_WHAT IS REQUIRED_. Go through the data from its first line and retype each line, stopping once the line containing "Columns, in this" has been retyped.

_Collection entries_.
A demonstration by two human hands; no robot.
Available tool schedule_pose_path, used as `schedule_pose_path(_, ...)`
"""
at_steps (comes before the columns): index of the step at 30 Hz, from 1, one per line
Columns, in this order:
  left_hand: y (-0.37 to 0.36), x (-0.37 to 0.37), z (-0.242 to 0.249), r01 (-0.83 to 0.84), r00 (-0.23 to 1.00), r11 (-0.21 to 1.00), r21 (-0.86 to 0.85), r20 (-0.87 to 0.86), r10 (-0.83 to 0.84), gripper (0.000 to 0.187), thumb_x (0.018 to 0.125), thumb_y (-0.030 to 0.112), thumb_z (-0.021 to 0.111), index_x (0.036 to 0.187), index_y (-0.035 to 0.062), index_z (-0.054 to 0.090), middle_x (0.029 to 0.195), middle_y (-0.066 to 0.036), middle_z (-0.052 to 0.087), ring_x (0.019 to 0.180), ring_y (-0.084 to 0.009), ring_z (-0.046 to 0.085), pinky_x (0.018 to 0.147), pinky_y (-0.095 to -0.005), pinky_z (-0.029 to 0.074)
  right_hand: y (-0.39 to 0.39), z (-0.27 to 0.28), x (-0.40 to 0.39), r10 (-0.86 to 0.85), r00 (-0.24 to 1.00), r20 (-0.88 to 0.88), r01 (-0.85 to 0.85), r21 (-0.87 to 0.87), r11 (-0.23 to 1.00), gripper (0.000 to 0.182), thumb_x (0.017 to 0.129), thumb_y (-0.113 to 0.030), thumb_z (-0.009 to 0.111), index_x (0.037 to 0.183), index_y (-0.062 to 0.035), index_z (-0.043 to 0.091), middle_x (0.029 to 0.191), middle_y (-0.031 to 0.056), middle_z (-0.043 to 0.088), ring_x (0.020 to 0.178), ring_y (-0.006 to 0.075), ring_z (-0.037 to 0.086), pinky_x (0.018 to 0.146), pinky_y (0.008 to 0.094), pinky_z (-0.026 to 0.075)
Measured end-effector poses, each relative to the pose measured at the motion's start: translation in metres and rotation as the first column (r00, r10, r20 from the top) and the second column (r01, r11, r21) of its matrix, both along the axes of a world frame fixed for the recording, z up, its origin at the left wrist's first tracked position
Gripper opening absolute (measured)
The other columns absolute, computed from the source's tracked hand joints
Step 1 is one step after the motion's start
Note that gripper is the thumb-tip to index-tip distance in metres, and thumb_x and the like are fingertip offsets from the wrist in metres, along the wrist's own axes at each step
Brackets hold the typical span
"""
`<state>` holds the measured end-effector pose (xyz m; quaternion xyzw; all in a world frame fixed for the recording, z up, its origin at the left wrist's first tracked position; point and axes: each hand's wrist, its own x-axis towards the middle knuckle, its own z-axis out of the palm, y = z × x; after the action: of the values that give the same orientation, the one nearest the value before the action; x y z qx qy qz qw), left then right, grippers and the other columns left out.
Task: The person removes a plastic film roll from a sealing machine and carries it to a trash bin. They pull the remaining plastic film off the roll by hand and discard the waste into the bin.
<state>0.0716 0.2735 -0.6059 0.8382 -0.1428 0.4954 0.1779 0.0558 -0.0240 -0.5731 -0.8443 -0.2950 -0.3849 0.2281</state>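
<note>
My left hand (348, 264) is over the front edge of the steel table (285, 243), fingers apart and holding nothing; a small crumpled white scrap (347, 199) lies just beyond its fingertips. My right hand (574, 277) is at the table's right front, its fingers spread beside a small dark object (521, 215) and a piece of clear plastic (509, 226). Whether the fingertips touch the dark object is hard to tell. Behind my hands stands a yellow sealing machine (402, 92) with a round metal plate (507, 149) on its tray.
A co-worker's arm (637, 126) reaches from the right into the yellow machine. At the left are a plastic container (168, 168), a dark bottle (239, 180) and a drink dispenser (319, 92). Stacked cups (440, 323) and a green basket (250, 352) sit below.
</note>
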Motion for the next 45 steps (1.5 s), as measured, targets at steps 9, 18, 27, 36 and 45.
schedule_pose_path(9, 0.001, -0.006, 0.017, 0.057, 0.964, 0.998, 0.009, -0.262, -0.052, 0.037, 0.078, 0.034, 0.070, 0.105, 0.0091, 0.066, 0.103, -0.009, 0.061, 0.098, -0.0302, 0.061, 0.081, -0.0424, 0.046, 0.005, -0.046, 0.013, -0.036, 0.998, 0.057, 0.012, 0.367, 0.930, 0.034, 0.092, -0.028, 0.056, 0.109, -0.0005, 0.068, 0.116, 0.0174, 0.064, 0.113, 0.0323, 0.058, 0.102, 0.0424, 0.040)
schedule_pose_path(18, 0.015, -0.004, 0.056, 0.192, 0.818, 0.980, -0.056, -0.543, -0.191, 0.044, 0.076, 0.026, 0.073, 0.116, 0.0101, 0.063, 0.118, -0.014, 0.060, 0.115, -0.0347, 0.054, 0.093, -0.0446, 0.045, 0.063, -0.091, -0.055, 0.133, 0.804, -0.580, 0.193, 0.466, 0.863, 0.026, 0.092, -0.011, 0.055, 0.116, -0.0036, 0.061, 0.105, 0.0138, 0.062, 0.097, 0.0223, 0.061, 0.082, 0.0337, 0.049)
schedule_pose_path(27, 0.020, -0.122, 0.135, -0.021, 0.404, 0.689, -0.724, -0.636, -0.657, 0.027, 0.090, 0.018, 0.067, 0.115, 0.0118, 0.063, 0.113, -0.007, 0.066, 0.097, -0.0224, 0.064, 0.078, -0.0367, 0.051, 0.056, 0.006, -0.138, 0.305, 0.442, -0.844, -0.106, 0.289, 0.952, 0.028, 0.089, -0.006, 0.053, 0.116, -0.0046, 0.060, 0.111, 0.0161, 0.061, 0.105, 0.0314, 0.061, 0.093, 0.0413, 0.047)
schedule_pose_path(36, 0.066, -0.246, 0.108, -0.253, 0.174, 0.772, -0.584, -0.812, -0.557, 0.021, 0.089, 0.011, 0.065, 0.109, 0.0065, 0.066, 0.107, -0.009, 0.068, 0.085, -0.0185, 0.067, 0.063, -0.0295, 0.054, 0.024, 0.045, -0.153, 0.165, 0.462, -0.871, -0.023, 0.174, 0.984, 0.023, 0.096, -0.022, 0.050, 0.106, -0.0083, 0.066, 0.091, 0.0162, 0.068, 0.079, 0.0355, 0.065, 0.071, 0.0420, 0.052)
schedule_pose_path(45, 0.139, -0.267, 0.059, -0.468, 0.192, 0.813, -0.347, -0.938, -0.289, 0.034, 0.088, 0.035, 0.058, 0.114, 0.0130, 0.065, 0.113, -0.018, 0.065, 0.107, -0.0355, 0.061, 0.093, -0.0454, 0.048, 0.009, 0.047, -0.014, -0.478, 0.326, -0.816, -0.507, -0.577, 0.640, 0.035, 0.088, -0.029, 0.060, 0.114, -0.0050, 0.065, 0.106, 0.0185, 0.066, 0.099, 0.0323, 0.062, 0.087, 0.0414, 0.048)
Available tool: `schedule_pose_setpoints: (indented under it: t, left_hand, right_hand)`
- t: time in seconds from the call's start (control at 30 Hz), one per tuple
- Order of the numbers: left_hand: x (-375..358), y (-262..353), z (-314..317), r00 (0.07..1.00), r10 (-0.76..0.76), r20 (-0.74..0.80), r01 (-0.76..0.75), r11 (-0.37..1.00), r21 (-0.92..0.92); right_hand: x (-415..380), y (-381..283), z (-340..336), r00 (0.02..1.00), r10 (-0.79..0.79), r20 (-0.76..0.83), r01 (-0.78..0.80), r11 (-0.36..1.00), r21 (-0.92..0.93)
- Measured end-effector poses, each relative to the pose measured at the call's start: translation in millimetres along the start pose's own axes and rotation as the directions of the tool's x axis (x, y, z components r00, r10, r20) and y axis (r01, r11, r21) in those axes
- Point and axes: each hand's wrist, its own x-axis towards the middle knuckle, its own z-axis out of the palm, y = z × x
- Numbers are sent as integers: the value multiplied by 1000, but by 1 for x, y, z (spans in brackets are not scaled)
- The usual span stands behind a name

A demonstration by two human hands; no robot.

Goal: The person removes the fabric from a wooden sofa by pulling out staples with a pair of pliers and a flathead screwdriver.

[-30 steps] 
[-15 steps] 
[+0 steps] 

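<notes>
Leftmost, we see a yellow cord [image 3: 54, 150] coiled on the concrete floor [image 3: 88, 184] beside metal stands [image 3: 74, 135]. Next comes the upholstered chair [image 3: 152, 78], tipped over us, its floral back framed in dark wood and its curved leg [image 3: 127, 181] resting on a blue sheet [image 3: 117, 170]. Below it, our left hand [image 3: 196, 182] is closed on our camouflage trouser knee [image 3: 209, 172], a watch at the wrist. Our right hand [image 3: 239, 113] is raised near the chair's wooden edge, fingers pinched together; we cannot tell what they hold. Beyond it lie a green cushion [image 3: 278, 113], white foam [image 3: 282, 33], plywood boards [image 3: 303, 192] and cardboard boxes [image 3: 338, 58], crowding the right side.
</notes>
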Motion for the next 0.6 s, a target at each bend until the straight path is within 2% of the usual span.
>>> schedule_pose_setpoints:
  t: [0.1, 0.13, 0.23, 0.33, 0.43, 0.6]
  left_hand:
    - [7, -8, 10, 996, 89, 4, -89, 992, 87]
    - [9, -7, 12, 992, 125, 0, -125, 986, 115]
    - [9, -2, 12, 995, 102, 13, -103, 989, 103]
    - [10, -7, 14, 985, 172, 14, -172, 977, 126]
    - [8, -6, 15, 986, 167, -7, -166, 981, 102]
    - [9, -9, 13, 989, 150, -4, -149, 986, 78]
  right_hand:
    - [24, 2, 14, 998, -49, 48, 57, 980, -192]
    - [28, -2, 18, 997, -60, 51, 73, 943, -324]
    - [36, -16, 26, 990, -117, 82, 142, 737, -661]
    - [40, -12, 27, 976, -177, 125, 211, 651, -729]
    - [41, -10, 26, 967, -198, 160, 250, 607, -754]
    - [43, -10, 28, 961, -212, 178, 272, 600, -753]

_ANSWER AREA_.
A demonstration by two human hands; no robot.
Available tool schedule_pose_path, used as `schedule_pose_path(_, ...)`
"""
at_steps (comes before the columns): index of the step at 30 Hz, from 1, one per line
Columns, in this order:

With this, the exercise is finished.